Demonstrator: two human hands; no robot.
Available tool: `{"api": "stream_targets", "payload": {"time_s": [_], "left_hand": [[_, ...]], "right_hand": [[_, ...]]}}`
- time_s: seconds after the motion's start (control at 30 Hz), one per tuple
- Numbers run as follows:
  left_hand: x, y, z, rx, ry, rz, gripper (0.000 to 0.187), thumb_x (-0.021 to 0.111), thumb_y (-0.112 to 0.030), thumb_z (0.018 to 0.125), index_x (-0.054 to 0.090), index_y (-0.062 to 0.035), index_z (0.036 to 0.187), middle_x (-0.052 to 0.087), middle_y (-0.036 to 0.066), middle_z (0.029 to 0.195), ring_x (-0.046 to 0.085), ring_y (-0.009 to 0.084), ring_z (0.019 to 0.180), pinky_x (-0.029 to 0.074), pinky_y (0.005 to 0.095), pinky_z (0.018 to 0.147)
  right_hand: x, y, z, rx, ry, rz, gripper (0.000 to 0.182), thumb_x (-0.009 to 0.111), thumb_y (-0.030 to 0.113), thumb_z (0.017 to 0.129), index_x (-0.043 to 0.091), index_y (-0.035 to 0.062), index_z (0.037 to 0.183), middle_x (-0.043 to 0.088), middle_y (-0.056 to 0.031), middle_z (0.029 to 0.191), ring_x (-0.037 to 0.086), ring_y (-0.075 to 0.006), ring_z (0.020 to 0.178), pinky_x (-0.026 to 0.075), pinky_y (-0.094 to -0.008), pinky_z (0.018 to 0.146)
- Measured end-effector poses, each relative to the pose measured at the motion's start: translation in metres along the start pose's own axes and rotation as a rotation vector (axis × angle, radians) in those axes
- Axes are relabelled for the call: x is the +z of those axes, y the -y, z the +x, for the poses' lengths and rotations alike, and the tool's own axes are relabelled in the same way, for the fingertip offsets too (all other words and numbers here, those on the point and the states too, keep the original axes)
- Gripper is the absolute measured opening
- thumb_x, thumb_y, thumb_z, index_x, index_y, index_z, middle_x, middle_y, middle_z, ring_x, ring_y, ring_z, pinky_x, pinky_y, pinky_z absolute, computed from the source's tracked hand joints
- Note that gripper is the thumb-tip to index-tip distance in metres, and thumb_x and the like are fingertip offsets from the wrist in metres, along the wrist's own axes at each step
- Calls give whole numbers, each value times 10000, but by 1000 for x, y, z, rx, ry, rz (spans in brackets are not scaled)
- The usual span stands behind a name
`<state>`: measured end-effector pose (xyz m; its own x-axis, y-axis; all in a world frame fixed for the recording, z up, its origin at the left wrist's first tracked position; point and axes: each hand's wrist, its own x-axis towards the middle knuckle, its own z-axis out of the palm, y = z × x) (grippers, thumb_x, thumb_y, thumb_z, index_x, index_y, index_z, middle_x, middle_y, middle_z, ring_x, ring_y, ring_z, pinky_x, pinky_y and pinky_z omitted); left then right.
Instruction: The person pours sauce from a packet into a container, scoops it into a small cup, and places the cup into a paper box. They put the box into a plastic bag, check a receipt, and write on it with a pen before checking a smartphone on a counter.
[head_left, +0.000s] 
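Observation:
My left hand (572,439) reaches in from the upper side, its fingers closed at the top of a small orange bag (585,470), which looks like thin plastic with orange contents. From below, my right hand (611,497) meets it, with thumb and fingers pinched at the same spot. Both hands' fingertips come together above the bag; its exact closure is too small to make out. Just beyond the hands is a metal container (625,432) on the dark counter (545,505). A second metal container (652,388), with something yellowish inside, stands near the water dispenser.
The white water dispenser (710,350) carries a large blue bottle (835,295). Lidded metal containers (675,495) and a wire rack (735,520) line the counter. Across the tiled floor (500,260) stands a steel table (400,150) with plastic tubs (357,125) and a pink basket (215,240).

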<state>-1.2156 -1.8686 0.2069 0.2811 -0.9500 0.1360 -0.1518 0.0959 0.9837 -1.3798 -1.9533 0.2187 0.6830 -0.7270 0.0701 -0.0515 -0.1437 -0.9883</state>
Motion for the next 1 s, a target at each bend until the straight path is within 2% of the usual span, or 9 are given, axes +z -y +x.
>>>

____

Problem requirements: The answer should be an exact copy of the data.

Answer space:
Demonstrator: two human hands; no robot.
Available tool: `{"api": "stream_targets", "payload": {"time_s": [_], "left_hand": [[_, ...]], "right_hand": [[_, ...]]}}`
- time_s: seconds after the motion's start (control at 30 Hz), one per tuple
- Numbers run as follows:
  left_hand: x, y, z, rx, ry, rz, gripper (0.000 to 0.187), thumb_x (-0.021 to 0.111), thumb_y (-0.112 to 0.030), thumb_z (0.018 to 0.125), index_x (-0.054 to 0.090), index_y (-0.062 to 0.035), index_z (0.036 to 0.187), middle_x (-0.052 to 0.087), middle_y (-0.036 to 0.066), middle_z (0.029 to 0.195), ring_x (-0.046 to 0.085), ring_y (-0.009 to 0.084), ring_z (0.019 to 0.180), pinky_x (-0.029 to 0.074), pinky_y (0.005 to 0.095), pinky_z (0.018 to 0.147)
  right_hand: x, y, z, rx, ry, rz, gripper (0.000 to 0.182), thumb_x (-0.009 to 0.111), thumb_y (-0.030 to 0.113), thumb_z (0.017 to 0.129), index_x (-0.043 to 0.091), index_y (-0.035 to 0.062), index_z (0.037 to 0.183), middle_x (-0.043 to 0.088), middle_y (-0.056 to 0.031), middle_z (0.029 to 0.191), ring_x (-0.037 to 0.086), ring_y (-0.075 to 0.006), ring_z (0.020 to 0.178), pinky_x (-0.026 to 0.075), pinky_y (-0.094 to -0.008), pinky_z (0.018 to 0.146)
- Measured end-effector poses, each relative to the pose measured at the motion's start: translation in metres along the start pose's own axes and rotation as a rotation vector (axis × angle, radians) in those axes
- Axes are relabelled for the call: x is the +z of those axes, y the -y, z the +x, for the poses' lengths and rotations alike, and the tool's own axes are relabelled in the same way, for the fingertip offsets too (all other words and numbers here, those on the point and the states too, keep the original axes)
- Gripper is the absolute measured opening
- thumb_x, thumb_y, thumb_z, index_x, index_y, index_z, middle_x, middle_y, middle_z, ring_x, ring_y, ring_z, pinky_x, pinky_y, pinky_z absolute, computed from the source's tracked hand joints
- Note that gripper is the thumb-tip to index-tip distance in metres, and thumb_x and the like are fingertip offsets from the wrist in metres, along the wrist's own axes at each step
- Calls give whole numbers, each value times 10000, but by 1000 for x, y, z, rx, ry, rz (spans in brackets are not scaled)
- The usual span stands behind a name
`<state>`: measured end-effector pose (xyz m; its own x-axis, y-axis; all in a world frame fixed for the recording, z up, its origin at the left wrist's first tracked position; point and axes: each hand's wrist, its own x-axis towards the middle knuckle, its own z-axis out of the palm, y = z × x) (grippers, thumb_x, thumb_y, thumb_z, index_x, index_y, index_z, middle_x, middle_y, middle_z, ring_x, ring_y, ring_z, pinky_x, pinky_y and pinky_z omitted); left then right.
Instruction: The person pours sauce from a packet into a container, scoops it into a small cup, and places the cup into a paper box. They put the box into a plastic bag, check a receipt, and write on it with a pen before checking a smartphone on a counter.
[head_left, +0.000s] 
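Observation:
My left hand (572,439) reaches in from the upper side, its fingers closed at the top of a small orange bag (585,470), which looks like thin plastic with orange contents. From below, my right hand (611,497) meets it, with thumb and fingers pinched at the same spot. Both hands' fingertips come together above the bag; its exact closure is too small to make out. Just beyond the hands is a metal container (625,432) on the dark counter (545,505). A second metal container (652,388), with something yellowish inside, stands near the water dispenser.
The white water dispenser (710,350) carries a large blue bottle (835,295). Lidded metal containers (675,495) and a wire rack (735,520) line the counter. Across the tiled floor (500,260) stands a steel table (400,150) with plastic tubs (357,125) and a pink basket (215,240).
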
<state>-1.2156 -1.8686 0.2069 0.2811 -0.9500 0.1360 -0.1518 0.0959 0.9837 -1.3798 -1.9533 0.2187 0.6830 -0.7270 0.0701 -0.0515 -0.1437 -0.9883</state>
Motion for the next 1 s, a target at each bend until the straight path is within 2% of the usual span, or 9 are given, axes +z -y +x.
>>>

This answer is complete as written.